__Problem requirements__: What you print must match the data line for line.

__Data__:
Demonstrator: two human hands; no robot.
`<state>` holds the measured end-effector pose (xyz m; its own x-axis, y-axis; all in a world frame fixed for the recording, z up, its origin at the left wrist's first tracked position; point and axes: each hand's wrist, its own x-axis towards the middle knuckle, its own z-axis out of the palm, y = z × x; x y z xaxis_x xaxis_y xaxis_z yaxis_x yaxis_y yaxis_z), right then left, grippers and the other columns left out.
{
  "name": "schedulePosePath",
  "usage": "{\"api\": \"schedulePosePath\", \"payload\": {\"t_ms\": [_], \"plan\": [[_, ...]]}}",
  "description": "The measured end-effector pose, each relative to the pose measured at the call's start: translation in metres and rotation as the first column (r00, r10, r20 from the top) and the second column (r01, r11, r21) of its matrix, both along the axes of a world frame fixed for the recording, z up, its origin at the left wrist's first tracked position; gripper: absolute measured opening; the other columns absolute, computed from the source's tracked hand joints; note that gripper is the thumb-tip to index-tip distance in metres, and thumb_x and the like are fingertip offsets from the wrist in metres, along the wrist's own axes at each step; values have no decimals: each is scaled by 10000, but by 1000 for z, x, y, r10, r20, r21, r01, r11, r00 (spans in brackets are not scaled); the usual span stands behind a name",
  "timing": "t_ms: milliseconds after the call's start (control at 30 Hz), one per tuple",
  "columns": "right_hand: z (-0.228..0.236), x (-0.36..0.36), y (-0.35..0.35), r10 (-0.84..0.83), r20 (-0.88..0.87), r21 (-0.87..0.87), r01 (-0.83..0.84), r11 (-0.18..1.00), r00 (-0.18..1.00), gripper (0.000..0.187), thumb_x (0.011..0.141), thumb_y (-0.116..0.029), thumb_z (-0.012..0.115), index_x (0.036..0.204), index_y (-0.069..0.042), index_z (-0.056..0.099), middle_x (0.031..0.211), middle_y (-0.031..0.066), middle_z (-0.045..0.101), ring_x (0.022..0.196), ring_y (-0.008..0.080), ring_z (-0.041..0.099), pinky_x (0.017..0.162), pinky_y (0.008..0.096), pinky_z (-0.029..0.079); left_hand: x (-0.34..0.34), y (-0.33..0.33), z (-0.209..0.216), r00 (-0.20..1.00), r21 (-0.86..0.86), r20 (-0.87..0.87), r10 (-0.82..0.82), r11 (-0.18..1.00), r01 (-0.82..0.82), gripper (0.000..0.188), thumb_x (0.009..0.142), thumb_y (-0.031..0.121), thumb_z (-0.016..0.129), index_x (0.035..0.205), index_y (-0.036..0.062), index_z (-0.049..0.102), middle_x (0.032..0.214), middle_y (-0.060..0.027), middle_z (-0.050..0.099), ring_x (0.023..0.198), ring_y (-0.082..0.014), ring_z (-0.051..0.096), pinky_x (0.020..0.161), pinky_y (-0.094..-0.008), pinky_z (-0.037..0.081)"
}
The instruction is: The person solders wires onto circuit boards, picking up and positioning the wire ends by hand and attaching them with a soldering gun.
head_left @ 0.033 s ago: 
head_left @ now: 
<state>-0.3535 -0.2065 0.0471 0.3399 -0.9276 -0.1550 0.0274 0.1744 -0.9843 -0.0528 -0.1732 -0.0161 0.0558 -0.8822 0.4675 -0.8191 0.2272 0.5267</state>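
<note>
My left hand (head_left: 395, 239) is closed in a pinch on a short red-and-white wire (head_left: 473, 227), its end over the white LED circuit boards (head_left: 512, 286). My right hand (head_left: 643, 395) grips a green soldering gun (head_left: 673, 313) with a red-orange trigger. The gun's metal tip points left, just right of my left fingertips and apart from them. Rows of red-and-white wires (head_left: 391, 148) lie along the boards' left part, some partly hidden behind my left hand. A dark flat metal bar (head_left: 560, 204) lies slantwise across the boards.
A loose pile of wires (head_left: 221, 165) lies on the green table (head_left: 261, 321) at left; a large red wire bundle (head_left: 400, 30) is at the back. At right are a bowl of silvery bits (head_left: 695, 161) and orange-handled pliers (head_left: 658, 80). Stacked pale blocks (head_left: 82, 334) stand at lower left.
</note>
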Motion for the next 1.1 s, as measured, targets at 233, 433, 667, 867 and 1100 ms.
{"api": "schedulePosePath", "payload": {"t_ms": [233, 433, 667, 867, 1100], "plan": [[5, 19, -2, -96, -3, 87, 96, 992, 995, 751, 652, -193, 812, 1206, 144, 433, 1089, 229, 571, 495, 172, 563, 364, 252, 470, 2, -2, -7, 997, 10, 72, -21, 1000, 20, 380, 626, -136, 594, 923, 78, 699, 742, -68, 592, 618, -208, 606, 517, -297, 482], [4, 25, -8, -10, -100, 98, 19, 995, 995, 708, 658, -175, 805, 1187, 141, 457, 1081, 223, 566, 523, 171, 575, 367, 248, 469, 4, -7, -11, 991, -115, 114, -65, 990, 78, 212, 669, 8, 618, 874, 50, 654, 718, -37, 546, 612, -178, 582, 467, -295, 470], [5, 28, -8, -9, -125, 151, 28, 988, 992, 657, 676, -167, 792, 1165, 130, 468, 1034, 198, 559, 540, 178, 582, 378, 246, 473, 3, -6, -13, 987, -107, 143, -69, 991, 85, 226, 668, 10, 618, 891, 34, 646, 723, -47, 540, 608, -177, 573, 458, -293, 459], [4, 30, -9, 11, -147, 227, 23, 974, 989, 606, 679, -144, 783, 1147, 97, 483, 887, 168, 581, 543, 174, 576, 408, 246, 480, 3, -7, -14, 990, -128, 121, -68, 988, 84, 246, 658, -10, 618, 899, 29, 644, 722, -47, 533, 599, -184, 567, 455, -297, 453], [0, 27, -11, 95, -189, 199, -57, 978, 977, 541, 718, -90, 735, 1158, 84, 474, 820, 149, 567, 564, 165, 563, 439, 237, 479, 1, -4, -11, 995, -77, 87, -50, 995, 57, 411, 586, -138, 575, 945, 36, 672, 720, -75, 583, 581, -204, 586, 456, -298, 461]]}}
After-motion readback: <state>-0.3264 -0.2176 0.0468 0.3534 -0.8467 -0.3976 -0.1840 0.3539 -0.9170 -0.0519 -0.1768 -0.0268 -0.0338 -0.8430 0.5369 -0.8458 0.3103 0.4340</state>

__Exercise output__:
Demonstrator: two human hands; no robot.
`<state>` holds the measured end-effector pose (xyz m; its own x-axis, y-axis; all in a world frame fixed for the recording, z up, its origin at the left wrist's first tracked position; point and axes: each hand's wrist, its own x-axis towards the middle knuckle, its own z-axis out of the palm, y = z × x; x y z xaxis_x xaxis_y xaxis_z yaxis_x yaxis_y yaxis_z), right then left, grippers and the other columns left out.
{
  "name": "schedulePosePath",
  "usage": "{\"api\": \"schedulePosePath\", \"payload\": {\"t_ms\": [_], \"plan\": [[_, ...]]}}",
  "description": "The measured end-effector pose, each relative to the pose measured at the call's start: translation in metres and rotation as the first column (r00, r10, r20 from the top) and the second column (r01, r11, r21) of its matrix, both along the axes of a world frame fixed for the recording, z up, its origin at the left wrist's first tracked position; gripper: absolute measured opening; the other columns absolute, computed from the source's tracked hand joints; note that gripper is the thumb-tip to index-tip distance in metres, and thumb_x and the like are fingertip offsets from the wrist in metres, along the wrist's own axes at each step; values have no decimals: each is scaled by 10000, but by 1000 for z, x, y, r10, r20, r21, r01, r11, r00 (spans in brackets are not scaled); the usual span stands behind a name",
  "timing": "t_ms: milliseconds after the call's start (control at 30 Hz), one per tuple",
  "columns": "right_hand: z (-0.228..0.236), x (-0.36..0.36), y (-0.35..0.35), r10 (-0.84..0.83), r20 (-0.88..0.87), r21 (-0.87..0.87), r01 (-0.83..0.84), r11 (-0.18..1.00), r00 (-0.18..1.00), gripper (0.000..0.187), thumb_x (0.011..0.141), thumb_y (-0.116..0.029), thumb_z (-0.012..0.115), index_x (0.036..0.204), index_y (-0.069..0.042), index_z (-0.056..0.099), middle_x (0.031..0.211), middle_y (-0.031..0.066), middle_z (-0.045..0.101), ring_x (0.022..0.196), ring_y (-0.008..0.080), ring_z (-0.041..0.099), pinky_x (0.017..0.162), pinky_y (0.008..0.096), pinky_z (-0.029..0.079); left_hand: x (-0.34..0.34), y (-0.33..0.33), z (-0.209..0.216), r00 (-0.20..1.00), r21 (-0.86..0.86), r20 (-0.87..0.87), r10 (-0.82..0.82), r11 (-0.18..1.00), r01 (-0.82..0.82), gripper (0.000..0.188), thumb_x (0.009..0.142), thumb_y (-0.031..0.121), thumb_z (-0.016..0.129), index_x (0.035..0.205), index_y (-0.036..0.062), index_z (-0.049..0.102), middle_x (0.032..0.214), middle_y (-0.060..0.027), middle_z (-0.050..0.099), ring_x (0.023..0.198), ring_y (-0.082..0.014), ring_z (-0.051..0.096), pinky_x (0.020..0.161), pinky_y (-0.094..-0.008), pinky_z (-0.037..0.081)"
}
The instruction is: The person solders wires onto circuit boards, picking up and positioning the wire ends by hand and attaching them with a soldering gun.
head_left @ 0.033 s ago: 
head_left @ now: 
<state>-0.3535 -0.2065 0.0471 0.3399 -0.9276 -0.1550 0.0274 0.1744 -0.9843 -0.0528 -0.1732 -0.0161 0.0558 -0.8822 0.4675 -0.8191 0.2272 0.5267</state>
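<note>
My left hand (head_left: 395, 239) is closed in a pinch on a short red-and-white wire (head_left: 473, 227), its end over the white LED circuit boards (head_left: 512, 286). My right hand (head_left: 643, 395) grips a green soldering gun (head_left: 673, 313) with a red-orange trigger. The gun's metal tip points left, just right of my left fingertips and apart from them. Rows of red-and-white wires (head_left: 391, 148) lie along the boards' left part, some partly hidden behind my left hand. A dark flat metal bar (head_left: 560, 204) lies slantwise across the boards.
A loose pile of wires (head_left: 221, 165) lies on the green table (head_left: 261, 321) at left; a large red wire bundle (head_left: 400, 30) is at the back. At right are a bowl of silvery bits (head_left: 695, 161) and orange-handled pliers (head_left: 658, 80). Stacked pale blocks (head_left: 82, 334) stand at lower left.
</note>
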Motion for the next 1.1 s, as measured, targets at 233, 433, 667, 867 and 1100 ms.
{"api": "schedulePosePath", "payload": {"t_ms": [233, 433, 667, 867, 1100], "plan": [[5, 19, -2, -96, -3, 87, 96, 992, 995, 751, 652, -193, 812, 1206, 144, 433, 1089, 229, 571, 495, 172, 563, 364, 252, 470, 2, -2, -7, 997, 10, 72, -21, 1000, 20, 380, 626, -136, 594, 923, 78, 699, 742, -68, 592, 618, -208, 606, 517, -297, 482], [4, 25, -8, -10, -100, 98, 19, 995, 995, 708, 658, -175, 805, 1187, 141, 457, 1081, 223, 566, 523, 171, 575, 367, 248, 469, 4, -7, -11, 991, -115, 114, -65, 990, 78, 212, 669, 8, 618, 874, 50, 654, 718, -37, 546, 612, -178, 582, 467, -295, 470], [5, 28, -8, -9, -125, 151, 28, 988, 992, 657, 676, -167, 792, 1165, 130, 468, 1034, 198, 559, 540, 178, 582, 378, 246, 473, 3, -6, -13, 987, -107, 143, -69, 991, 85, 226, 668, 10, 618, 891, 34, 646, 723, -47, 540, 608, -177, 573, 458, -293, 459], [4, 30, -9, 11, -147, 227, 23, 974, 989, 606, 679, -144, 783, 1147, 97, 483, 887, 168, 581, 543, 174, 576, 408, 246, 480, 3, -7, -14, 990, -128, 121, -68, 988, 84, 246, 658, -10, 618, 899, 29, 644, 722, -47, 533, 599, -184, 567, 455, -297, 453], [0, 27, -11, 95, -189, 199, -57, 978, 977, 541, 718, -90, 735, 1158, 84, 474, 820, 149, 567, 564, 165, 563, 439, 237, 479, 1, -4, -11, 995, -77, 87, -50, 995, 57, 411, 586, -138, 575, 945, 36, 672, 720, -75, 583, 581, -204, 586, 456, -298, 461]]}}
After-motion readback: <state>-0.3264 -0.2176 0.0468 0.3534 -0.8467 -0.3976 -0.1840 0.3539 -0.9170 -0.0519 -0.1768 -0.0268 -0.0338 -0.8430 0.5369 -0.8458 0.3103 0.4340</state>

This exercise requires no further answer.